LINEHAN: Our senses were always tuned to what we were hearing, feeling, smelling... When we are outdoors, our body is engaged in an entirely different way compared to the geometric architecture of a studio or a theatre. On a simple level it is the sound of the birds and the trees that affects you. When some days there was a lot of wind for instance, we let the movement of the trees be reflected in the movement of the bodies. The performance adapts to new situations and there is a great deal of response to what is happening in the moment. The piece has a beginning, a middle and an end, and different events that are quite determined. But in between these “landmarks” there is freedom to respond to the environment and the circumstances. One day there may be bugs flying around and we will follow the flight of the bugs with our hands, but the next day the bugs will not be there anymore.
Presumably, it is not easy to get the public into the same state of mind, awareness and openness at such short notice.
LINEHAN: During the first twenty-five minutes of the performance, we lead the audience on a walk through the forest, where the dancers at certain moments instruct the audience to notice what they hear and see. To
take a moment to pause, and tune into their own bodies, their senses and this environment which is not normally part of their daily lives. Just like we as dancers took our silent walks during the rehearsals every day to ritualise our entrance into this space that was not necessarily our space. To take the time to not just have this human habit of controlling and inserting ourselves, but to recognise the presence of other species, and almost “ask” if we could be invited.
Nature is sometimes described as indifferent or ruthless, and humans as destructive intruders. Would you go as far as to say we belong in “these woods”? Or that the trees become dancers in the piece?
LINEHAN: We have the sense that we can be welcomed. Although that doesn’t mean it is always going to be comfortable and we know that we are in a place where we can’t completely control everything. Being confronted with this inability to control is interesting, because I think much of the problem with the way humans have been relating to nature for decades and centuries now, lays in this effort to control.
We wanted to think more of it as a partnership. We are dancing in partnership with other beings. Do they become dancers or do we become trees? Probably not. We preserved a sense of difference, instead of merging ourselves and the surroundings into one abstract “being”. The trees can be trees, and we don’t have to pretend to be squirrels. (Laughs) It is not so much about mimicking. But there is a relationship, an exchange, a
common thing we share. If we are breathing, we know intellectually and scientifically that we are exchanging oxygen particles emitted from the trees and that we are giving them our dioxide. But can we also feel this connection and notice that we share living cells? That is where the title “Listen Here” comes in. Listening implies that there is something we wouldn’t notice, unless we take the time to silence our own agenda.

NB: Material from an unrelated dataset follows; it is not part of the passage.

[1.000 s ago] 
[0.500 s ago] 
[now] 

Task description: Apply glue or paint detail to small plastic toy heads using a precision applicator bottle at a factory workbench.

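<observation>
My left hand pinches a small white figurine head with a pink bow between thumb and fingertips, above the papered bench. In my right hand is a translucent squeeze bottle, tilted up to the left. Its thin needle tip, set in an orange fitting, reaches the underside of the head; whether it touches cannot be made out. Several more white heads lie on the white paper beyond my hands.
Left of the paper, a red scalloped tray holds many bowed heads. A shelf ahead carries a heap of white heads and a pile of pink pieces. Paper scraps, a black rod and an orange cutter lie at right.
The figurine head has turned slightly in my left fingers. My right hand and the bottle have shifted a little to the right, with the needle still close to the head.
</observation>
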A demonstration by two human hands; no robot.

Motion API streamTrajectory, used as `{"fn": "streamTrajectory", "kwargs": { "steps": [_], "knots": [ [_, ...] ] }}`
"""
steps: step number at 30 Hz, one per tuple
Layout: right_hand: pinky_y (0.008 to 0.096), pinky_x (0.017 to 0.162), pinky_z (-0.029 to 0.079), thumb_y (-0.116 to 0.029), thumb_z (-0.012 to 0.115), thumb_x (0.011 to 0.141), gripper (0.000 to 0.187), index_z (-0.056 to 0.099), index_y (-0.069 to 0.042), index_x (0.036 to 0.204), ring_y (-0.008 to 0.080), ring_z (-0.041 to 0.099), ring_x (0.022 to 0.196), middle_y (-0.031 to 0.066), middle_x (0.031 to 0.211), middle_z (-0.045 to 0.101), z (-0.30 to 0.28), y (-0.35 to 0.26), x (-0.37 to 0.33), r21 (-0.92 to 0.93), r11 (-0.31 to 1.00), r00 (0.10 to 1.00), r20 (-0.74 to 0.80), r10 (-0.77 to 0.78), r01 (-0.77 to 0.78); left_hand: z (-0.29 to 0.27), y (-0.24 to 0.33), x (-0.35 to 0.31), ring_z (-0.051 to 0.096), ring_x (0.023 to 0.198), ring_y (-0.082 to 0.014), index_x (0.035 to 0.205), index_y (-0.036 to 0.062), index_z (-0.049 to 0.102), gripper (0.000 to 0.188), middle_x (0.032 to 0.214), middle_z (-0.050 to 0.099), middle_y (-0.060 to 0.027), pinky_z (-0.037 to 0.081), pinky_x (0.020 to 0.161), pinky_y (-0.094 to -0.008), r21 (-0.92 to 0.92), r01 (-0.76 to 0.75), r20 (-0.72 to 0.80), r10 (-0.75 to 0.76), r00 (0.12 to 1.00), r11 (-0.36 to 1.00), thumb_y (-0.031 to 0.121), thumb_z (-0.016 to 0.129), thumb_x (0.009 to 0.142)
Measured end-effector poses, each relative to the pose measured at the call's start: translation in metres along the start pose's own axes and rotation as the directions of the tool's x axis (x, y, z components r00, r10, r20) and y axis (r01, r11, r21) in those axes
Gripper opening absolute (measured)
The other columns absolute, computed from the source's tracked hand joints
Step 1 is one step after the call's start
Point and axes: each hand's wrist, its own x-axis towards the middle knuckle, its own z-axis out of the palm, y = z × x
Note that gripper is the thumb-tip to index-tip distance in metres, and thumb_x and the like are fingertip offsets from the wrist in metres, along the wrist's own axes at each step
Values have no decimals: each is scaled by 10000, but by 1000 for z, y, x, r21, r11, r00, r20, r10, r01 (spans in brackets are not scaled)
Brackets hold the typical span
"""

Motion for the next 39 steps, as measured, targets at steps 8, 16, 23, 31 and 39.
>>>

In the context of the renewed, more humble relationship with nature, recognising its rights and integrity.
LINEHAN: We want to remain humble in terms of what we can achieve in the larger cultural discourse about our relationship with nature. But of course, as performers we also feel the necessity to pause and tune in. There is a lot of work to be done on the level of politics and activism. In ecological thinking, scientific and statistical knowledge is important, but maybe not sufficient. It becomes evident from the moment that we are physically in contact with our environment that the idea of a strict divide between us and other species clearly is fiction.
During the rehearsal process for Listen Here: These Woods we also did a forest bathing – a practice that comes from Japan where a guide leads you through a forest and invites you to notice all the different shades of green or just to sit quietly and listen. Going through that whole process, I really felt that just by tuning my senses in to my surroundings, I started to care more. This embodied caring is also a necessary ingredient in the larger project of restoring a reciprocal relationship between humans and the rest of nature.